Настоящий метод пригоден для эксплуатационных испытаний неселективных жидких питательных сред и селективных сред, используемых для испытаний с подтверждением (например, бульона с бриллиантовым зеленым, желчью и лактозой [BGBLB], см. [41]). Метод является чисто качественным, и подсчитанные баллы являются только ориентировочными. По сути, мутные среды могут тестироваться данным методом, если только с них пересевают на плотную среду с тем, чтобы продемонстрировать наличие роста.

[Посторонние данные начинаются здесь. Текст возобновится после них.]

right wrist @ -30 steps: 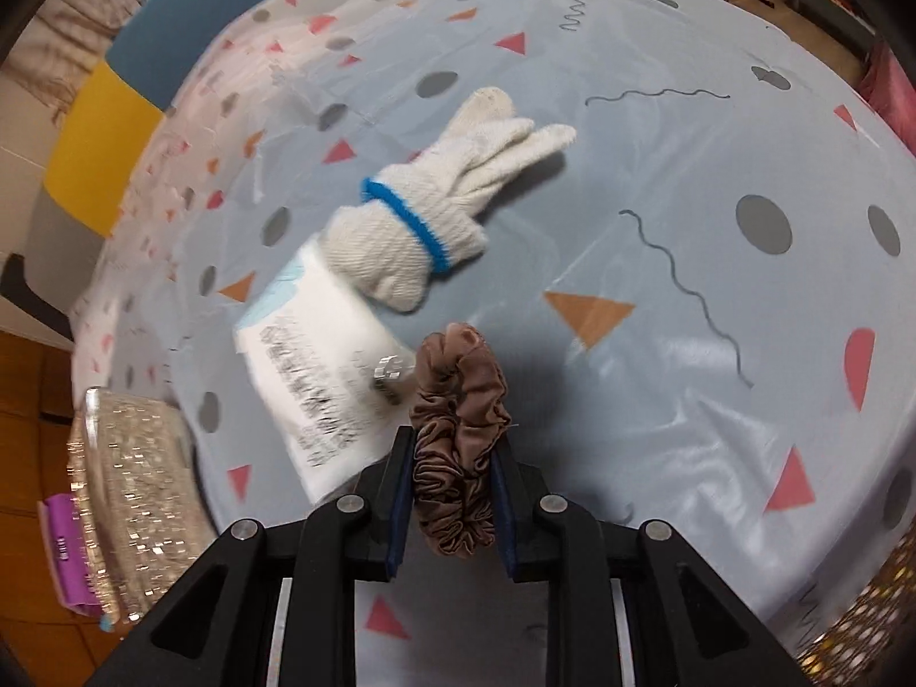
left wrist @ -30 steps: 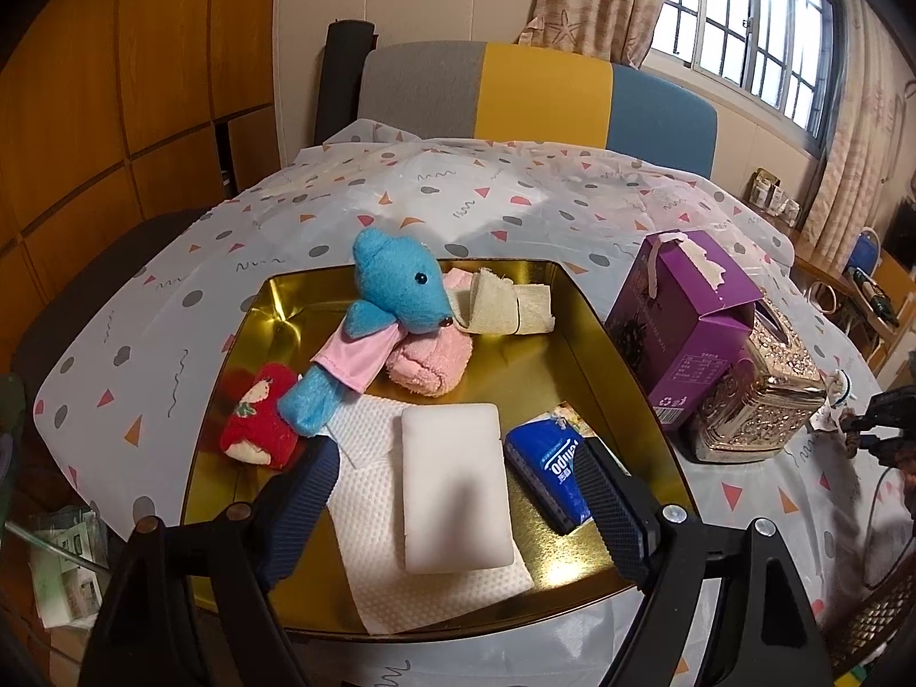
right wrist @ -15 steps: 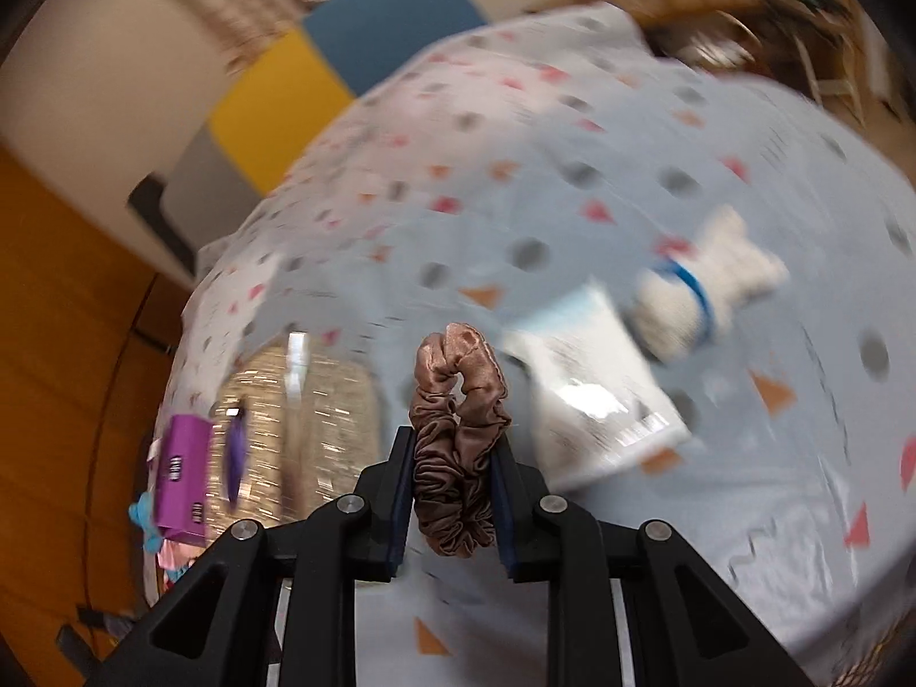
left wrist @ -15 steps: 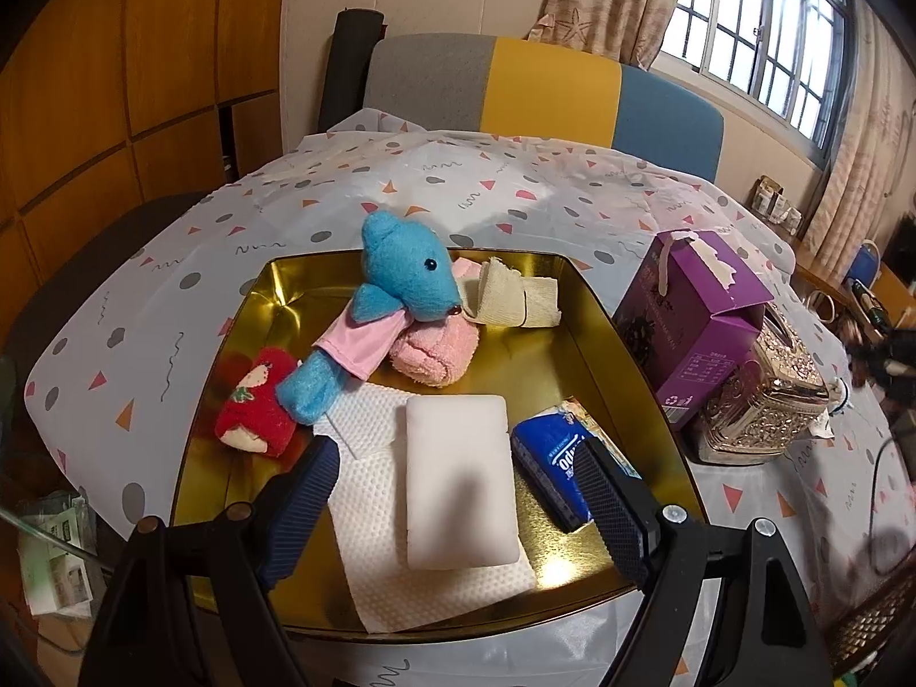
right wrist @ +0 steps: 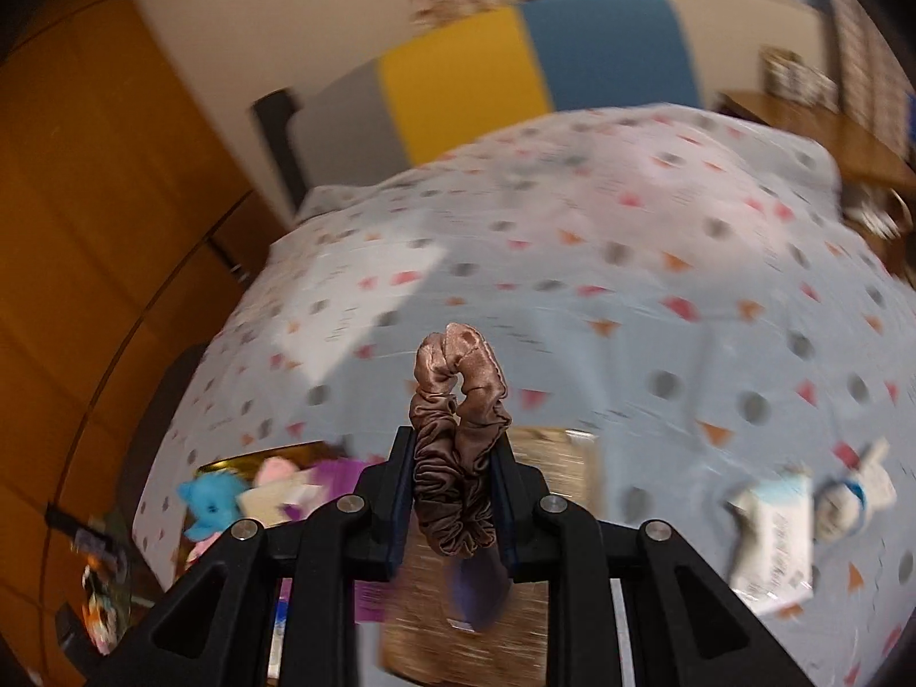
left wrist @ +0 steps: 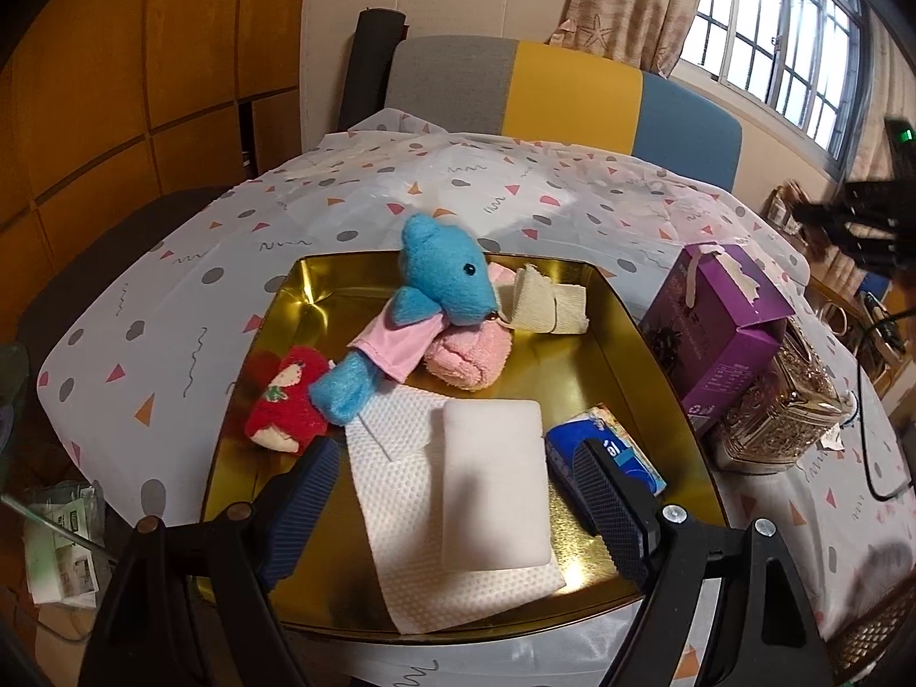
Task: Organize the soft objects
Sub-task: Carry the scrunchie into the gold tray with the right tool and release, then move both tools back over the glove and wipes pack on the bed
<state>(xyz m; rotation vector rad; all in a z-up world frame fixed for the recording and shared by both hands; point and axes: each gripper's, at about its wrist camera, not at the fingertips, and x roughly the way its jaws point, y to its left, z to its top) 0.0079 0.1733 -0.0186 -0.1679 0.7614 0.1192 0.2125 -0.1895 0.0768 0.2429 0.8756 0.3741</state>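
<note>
My right gripper [right wrist: 452, 492] is shut on a brown satin scrunchie [right wrist: 458, 446], carried in the air above the patterned tablecloth. The gold tray [left wrist: 320, 286] holds a blue plush toy [left wrist: 441, 297], a red doll [left wrist: 286, 395], a pink rolled cloth [left wrist: 466, 352], a beige folded cloth [left wrist: 549, 300], a white sponge [left wrist: 492, 486] on a white paper towel [left wrist: 395, 492], and a blue tissue pack [left wrist: 607, 449]. My left gripper [left wrist: 452, 504] hangs open over the tray's near edge, holding nothing. A white glove [right wrist: 853, 495] and a white packet [right wrist: 773, 538] lie at the right, blurred.
A purple box [left wrist: 715, 326] and an ornate gold tissue box [left wrist: 784, 406] stand right of the tray. A grey, yellow and blue chair back [left wrist: 572, 86] rises behind the table. The right gripper's dark body [left wrist: 859, 217] shows at the left wrist view's right edge.
My right gripper rose from the glove and packet and swung left toward the tray, rolling level, still gripping the scrunchie. The left gripper stayed nearly still.
</note>
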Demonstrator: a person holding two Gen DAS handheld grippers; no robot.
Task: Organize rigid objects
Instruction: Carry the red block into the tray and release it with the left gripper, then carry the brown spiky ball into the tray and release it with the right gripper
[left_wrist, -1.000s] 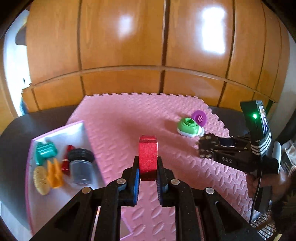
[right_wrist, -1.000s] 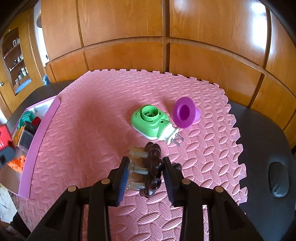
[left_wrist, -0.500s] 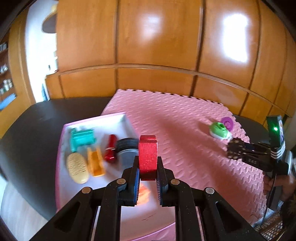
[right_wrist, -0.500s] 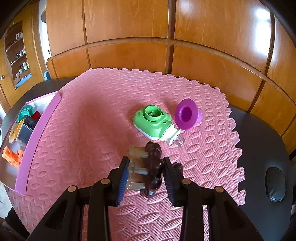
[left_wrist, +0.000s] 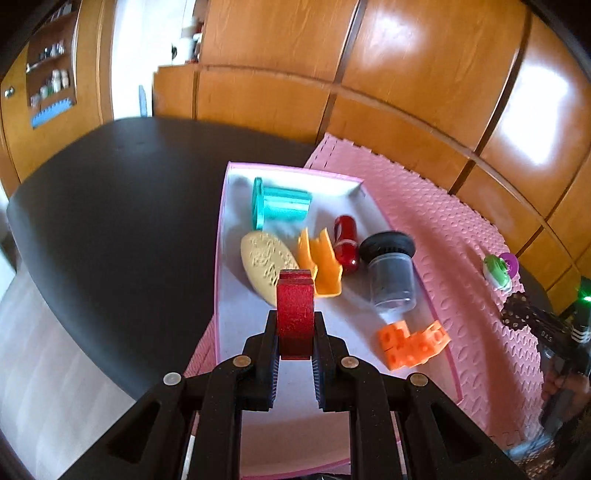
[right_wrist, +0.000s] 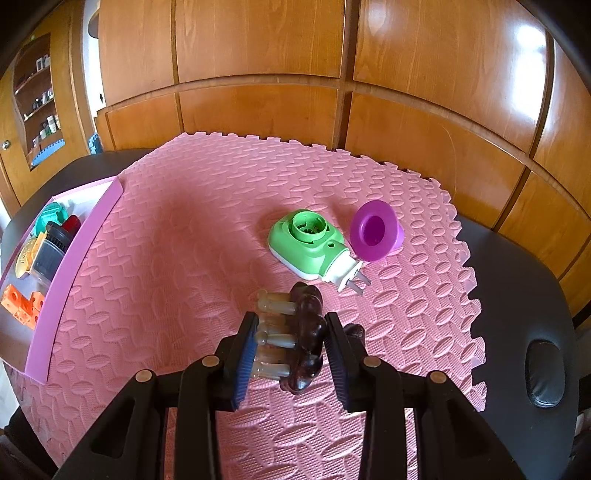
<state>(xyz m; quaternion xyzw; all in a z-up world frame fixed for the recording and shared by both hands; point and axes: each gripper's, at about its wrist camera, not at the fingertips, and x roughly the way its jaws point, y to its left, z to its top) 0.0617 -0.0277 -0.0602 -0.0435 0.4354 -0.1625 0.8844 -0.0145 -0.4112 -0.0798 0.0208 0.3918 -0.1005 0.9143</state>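
Left gripper (left_wrist: 295, 354), clamped on an upright red block (left_wrist: 295, 314), hangs over the near half of the pink-rimmed tray (left_wrist: 221, 258); bare tray floor lies directly below and toward the lower centre of the frame, the likely drop spot. Right gripper (right_wrist: 291, 354) holds a dark brush (right_wrist: 303, 336), bristles pointing left, above the pink mat (right_wrist: 184, 221). The tray lies at its far left; a green plug (right_wrist: 310, 243) and purple cup (right_wrist: 373, 230) remain on the mat.

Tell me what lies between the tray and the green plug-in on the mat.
Nothing: bare pink mat separates the tray from the green plug-in, shown in the right wrist view.
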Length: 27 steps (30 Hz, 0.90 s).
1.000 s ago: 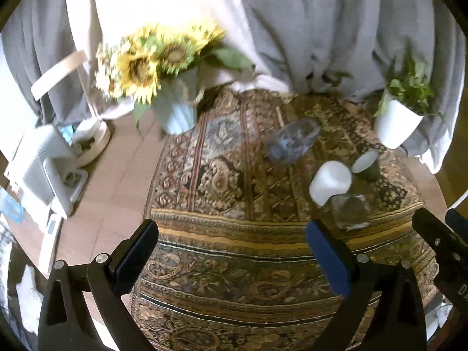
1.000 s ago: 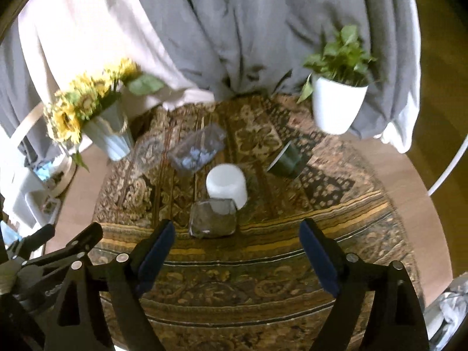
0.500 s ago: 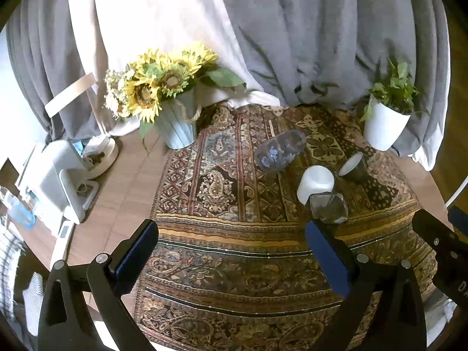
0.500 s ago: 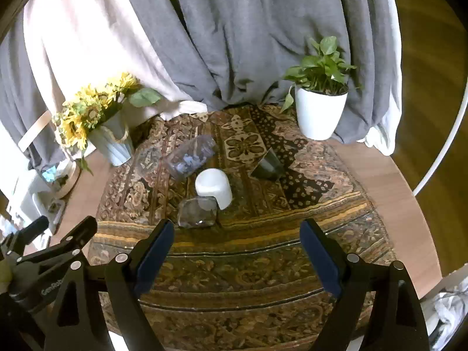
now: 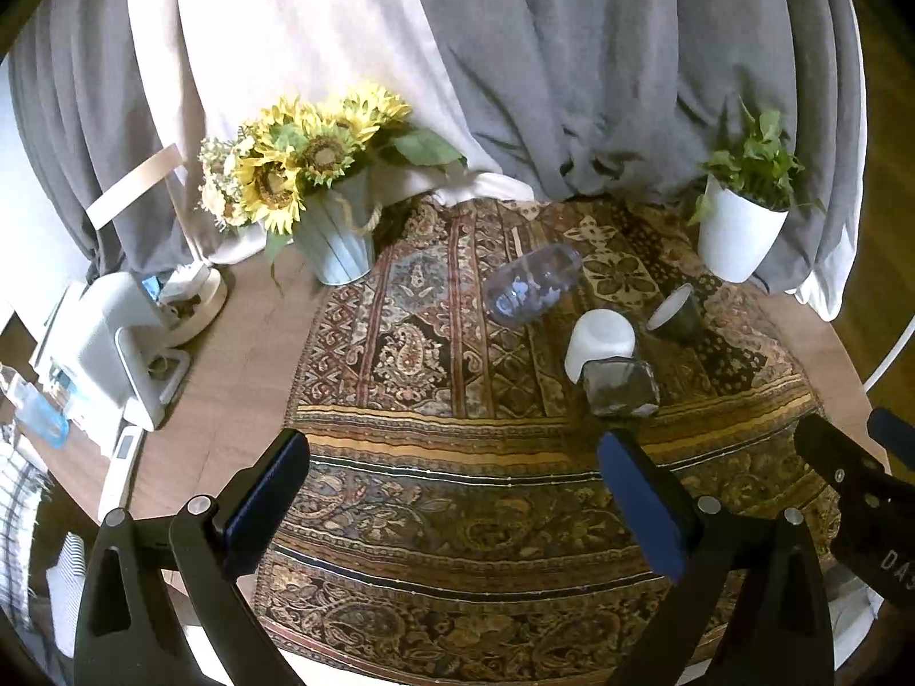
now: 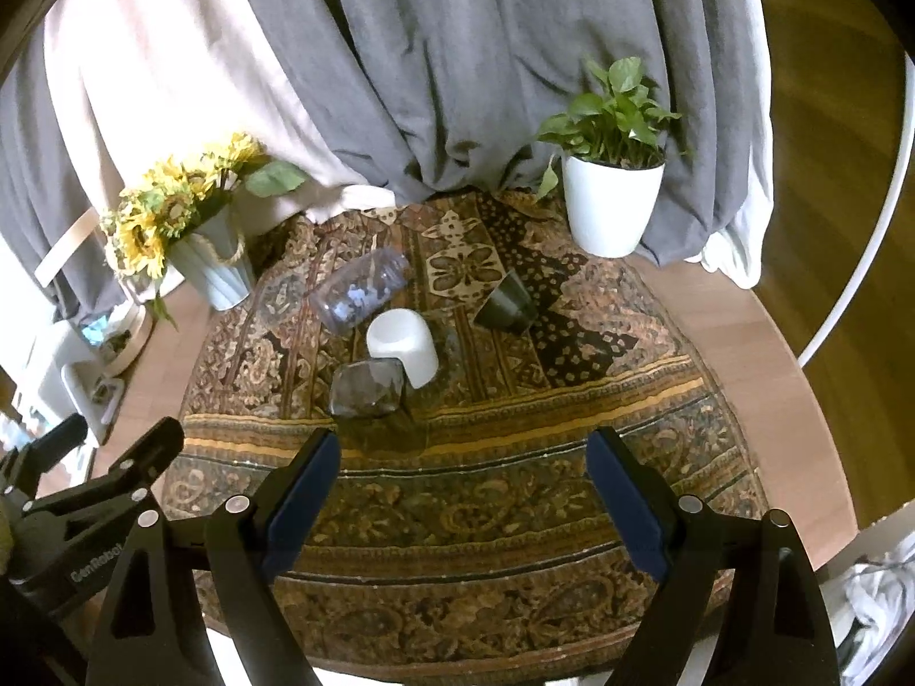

Для прозрачных сред использована следующая градация:

- 0 соответствует отсутствию мутности;

- 1 соответствует незначительной мутности;

- 2 соответствует выраженной мутности.

8.4.2 Методика

8.4.2.1 Среда предварительного обогащения

- Отбирают количество пробирок, каждая из которых содержит 10 см³ среды или 10 см³ порции каждой испытуемой партии (см. 3.1.2 и 6.3.1).

- При эксплуатационных испытаниях среды предварительного обогащения, например буферной пептонной воды (BPW), инокулируют среду подходящим объемом инокулята (см. конкретный стандарт), содержащим <= 100 КОЕ, добавляя инокулят непосредственно в испытуемую среду.

- Приготовление инокулятов см. 5.4.2.3.

- Пробирку инкубируют в условиях, установленных в конкретном стандарте (см. 5.4.2.6).

- Исследуют среду на наличие роста микроорганизмов.

8.4.2.2 Подтверждающая среда

- При эксплуатационных испытаниях жидкой подтверждающей среды испытуемую среду инокулируют суспензией рабочей культуры (содержащей > 10⁶ КОЕ/см³) при помощи петли, позволяющей отбирать 1 мм³ материала.

- Пробирку инкубируют в условиях, установленных в конкретных стандартах (см. 5.4.2.6).

- Если неинокулированная среда изначально мутная, проводят пересев на плотную среду, инкубируют слои в условиях, установленных в конкретных стандартах, и исследуют среду на наличие роста.

8.4.3 Интерпретация результатов

- Качественную оценку проводят визуально, наблюдая выраженную мутность (т.е. на уровне 2), что соответствует выраженному росту (см. 8.4.1). Качественную оценку непрозрачных сред при приготовлении проводят, наблюдая рост на плотной среде.

Примечания

1 В некоторых случаях рост микроорганизмов можно наблюдать только как агрегацию клеток или образование осадка из клеток на дне пробирки или бутылки. В данном случае улучшить оценку и интерпретацию может тщательное встряхивание.

2 При помощи данного метода можно также определять другие характеристики, такие как газообразование или изменение цвета.